As the Gauteng province bows under the weight of a housing crisis, its three metros are yet to spend almost R2bn meant to improve the living conditions of millions of residents.
A report seen by City Press placed Ekurhuleni – the industrial capital of the province – at the top of the list of the three prized municipalities, the priority areas of which include land acquisition to help national government deliver on its mandate.
But, as of February this year, ANC-led Ekurhuleni had spent only R820m of the R1.9bn allocated by Treasury through the urban settlements development grant.

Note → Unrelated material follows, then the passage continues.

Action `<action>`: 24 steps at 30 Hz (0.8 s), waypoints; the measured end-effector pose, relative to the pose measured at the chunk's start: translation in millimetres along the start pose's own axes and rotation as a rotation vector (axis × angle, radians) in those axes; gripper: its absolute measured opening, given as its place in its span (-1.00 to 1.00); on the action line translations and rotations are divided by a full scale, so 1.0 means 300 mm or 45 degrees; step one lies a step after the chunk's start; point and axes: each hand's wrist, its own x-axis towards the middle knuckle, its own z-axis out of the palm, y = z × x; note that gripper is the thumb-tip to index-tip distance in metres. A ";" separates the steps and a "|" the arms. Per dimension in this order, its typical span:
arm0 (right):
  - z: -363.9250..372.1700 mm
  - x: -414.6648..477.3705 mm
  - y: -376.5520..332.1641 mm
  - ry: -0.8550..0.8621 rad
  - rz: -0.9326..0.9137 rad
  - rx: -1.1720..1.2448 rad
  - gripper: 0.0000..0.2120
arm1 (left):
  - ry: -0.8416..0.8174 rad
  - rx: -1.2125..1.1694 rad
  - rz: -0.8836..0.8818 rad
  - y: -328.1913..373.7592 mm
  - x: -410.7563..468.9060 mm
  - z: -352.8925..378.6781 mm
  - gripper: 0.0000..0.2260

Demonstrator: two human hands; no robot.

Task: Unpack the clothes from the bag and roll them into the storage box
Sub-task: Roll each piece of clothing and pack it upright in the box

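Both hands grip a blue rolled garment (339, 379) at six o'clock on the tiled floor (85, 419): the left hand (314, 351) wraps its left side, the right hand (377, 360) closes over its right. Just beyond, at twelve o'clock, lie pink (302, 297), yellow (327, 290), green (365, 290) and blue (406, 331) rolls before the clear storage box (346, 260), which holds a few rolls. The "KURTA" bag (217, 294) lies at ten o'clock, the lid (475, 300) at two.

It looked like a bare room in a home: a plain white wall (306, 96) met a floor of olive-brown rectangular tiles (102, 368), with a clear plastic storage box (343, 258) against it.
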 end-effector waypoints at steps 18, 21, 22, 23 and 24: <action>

Trailing second behind Ekurhuleni is the DA coalition-led City of Johannesburg, which spent R618m of the R1.8bn awarded from this grant which is intended to alleviate the pressures of rapid urbanisiation, particularly within the metropolitan municipality.
Urban reform is one of the key priorities outlined in the National Development Plan to overcome the legacy of apartheid spatial planning and this grant gives municipalities some muscle to deal with housing issues, improved access to water, sanitation and electricity, among other delivery targets.

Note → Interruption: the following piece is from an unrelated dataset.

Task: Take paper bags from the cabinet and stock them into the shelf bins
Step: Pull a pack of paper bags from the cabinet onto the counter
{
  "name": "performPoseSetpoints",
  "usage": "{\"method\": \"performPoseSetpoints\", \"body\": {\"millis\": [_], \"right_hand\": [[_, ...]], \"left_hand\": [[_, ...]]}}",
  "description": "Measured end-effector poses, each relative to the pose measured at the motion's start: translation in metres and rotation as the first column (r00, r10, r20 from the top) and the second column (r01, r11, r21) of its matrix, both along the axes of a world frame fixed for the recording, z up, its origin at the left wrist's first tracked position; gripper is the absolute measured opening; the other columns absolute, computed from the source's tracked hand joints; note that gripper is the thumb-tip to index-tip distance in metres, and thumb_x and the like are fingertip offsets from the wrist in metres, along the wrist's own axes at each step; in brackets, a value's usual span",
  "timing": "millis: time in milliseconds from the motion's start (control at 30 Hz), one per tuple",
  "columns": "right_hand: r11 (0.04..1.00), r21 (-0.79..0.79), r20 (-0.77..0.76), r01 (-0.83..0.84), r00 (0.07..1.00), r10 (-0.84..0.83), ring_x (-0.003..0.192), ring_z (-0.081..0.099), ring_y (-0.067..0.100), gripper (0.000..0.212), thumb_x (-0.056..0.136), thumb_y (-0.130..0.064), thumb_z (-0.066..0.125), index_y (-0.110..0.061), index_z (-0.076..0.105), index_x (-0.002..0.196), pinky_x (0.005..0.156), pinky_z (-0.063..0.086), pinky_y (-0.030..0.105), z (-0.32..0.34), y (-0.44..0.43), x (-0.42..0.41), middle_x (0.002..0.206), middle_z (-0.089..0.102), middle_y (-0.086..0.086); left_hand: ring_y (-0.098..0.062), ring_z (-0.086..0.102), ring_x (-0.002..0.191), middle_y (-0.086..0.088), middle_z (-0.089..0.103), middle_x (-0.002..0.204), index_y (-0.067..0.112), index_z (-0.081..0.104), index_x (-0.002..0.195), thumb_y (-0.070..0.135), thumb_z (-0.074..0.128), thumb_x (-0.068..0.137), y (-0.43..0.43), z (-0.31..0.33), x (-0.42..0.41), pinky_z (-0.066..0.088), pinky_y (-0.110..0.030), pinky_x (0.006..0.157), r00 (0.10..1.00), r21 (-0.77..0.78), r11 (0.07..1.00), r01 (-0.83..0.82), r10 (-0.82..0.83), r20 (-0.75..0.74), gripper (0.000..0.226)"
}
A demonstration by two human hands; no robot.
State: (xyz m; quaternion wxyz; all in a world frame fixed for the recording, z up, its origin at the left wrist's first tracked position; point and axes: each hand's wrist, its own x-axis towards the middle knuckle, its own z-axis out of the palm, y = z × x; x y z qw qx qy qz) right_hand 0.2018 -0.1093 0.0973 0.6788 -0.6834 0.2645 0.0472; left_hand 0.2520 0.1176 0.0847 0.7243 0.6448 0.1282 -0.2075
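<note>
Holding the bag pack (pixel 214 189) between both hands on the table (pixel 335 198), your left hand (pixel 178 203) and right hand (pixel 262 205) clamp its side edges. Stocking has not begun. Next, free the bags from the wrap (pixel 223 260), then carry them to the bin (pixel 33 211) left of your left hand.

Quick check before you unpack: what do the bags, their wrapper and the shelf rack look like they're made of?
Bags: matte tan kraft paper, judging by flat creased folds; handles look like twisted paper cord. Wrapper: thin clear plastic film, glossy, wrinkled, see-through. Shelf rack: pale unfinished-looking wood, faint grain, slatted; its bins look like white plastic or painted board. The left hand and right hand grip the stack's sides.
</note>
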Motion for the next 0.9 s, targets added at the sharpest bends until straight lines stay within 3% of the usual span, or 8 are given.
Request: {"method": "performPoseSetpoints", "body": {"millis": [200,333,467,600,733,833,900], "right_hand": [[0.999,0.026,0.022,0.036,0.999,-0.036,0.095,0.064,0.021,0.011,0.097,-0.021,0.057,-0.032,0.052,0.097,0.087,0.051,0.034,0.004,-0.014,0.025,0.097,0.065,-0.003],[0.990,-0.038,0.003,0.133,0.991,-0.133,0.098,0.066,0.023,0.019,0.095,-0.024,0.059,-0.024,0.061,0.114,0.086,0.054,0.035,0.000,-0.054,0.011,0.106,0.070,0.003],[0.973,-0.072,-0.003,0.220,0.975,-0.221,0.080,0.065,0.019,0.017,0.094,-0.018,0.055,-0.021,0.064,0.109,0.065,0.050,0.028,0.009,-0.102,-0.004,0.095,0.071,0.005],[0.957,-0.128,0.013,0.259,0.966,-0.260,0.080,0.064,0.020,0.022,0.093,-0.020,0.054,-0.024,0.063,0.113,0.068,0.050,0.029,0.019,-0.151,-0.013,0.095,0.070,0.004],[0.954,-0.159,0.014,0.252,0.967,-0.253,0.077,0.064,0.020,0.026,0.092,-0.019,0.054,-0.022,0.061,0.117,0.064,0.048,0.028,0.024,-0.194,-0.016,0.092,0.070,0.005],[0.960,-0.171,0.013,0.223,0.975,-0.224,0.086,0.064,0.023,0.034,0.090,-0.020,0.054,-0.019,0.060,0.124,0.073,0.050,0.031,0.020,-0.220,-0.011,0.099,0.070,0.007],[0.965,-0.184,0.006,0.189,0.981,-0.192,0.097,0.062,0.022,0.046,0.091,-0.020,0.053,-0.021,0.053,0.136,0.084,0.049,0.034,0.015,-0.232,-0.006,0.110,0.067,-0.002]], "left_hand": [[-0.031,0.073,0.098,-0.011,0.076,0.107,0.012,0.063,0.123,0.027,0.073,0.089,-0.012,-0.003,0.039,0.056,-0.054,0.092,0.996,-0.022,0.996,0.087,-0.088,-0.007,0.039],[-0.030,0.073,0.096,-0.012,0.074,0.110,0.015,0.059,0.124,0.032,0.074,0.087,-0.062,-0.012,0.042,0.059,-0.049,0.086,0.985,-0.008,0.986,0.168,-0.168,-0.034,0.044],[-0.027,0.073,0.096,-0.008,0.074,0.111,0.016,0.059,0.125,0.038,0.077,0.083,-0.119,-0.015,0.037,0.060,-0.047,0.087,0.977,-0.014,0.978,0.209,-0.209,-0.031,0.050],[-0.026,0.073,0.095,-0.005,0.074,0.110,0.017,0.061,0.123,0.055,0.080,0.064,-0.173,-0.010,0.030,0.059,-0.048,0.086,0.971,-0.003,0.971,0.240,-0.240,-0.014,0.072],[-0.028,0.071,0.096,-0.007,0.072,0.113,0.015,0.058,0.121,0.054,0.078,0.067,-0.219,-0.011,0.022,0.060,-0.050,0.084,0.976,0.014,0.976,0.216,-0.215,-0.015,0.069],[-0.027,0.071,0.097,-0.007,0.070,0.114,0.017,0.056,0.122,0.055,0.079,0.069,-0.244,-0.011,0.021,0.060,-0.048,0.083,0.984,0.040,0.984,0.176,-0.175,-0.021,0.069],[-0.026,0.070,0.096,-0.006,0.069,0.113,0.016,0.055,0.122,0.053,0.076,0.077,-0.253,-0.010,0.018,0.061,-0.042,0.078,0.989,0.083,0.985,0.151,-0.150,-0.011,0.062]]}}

The capital city of Tshwane, governed through a DA coalition, spent R537m of its R1.5bn from its urban reform grant.
This means the three metros will in the next six weeks – before the end of the 2017/18 financial year – scramble to try to spend the remainder of their much-needed grants.

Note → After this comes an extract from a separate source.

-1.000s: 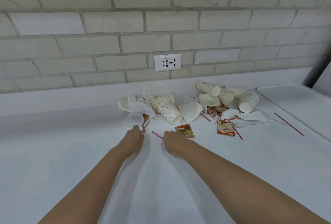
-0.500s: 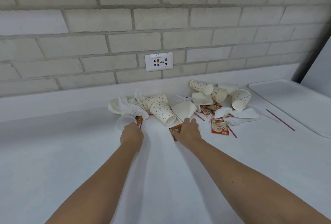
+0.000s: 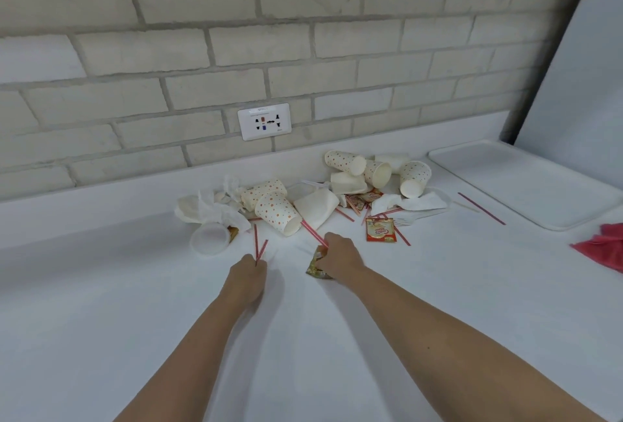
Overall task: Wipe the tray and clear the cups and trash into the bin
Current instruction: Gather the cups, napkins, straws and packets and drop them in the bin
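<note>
so it's a white countertop [image 3: 135, 320] running along a brick wall. the mess sits in a heap near the back edge: dotted paper cups [image 3: 278, 212] tipped on their sides, a few plain white cups [image 3: 317, 207], crumpled tissues [image 3: 215, 209], a clear plastic cup [image 3: 209, 238], coffee sachets [image 3: 380, 229], thin red straws [image 3: 482, 208] and a white plastic fork [image 3: 409, 219]. off to the right a white tray [image 3: 526, 185] lies flat, with a red cloth [image 3: 603, 248] just beside its near corner
</note>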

Should the money not be spent by next month, it is likely that Treasury will take it back and allocate less in the next financial year.
In response to questions on failures to fully utilise the grants awarded to them, the cities of Johannesburg and Tshwane would not comment, insisting that the hundreds of millions would be spent by June.
In recent weeks DA mayor of Johannesburg Herman Mashaba lamented a lack of funds to provide services, such as the electrification of informal settlements, saying that a huge portion of money had been stolen through corrupt practice by the previous administration under the ANC government.
Mashaba admitted he would not be able to deliver fully on his mandate in five years, saying he needed more time and more money.
The City of Johannesburg member of the mayoral committee (MMC) for finance Funzela Ngobeni claimed more money from the grant was already being spent, bringing the City’s expenditure almost close to that of Ekurhuleni at R830m. On the other hand, Tshwane MMC for finance echoed a similar sentiment that its expenditure had, since the gazetting of the urban settlements development grant, doubled to R1.1bn.
Lesiba Mpya, MMC for human settlements in the city of Ekurhuleni – which received the lion’s share of the grant – told City Press that a number of challenges had held up spending the grant.
These hurdles included ongoing community protests which led to projects being halted, legal challenges from big business that was apprehensive about housing projects devaluing their business, as well as red tape pertaining to environmental impact assessments.
“They would say the land is dolomitic even when we have geotech reports. So all of those bureaucracies and those impediments are the ones stifling the process going forward,” Mpya said.
He insisted that the R1.1bn yet to be spent would be spent by the end of the financial year, saying that the city had a good track record in spending the urban settlements development grant.
“We are going to spend 90% and more because we received recovery plans. I called all project managers and all contractors. They gave me acceleration plans and I presented them to the executive mayor. These were also shown to the city manager for technical input. They make sense. Projects are rolling, they are on the ground and the bottlenecks are unblocked. I’m certain we are going to achieve that 90%,” he said.
“You can put me to the test, Ekurhuleni in the 20016/17 spent 97% of its grant and that’s why Treasury was able to give us money from the cities of Cape Town and Johannesburg that was not spent,” Mpya said.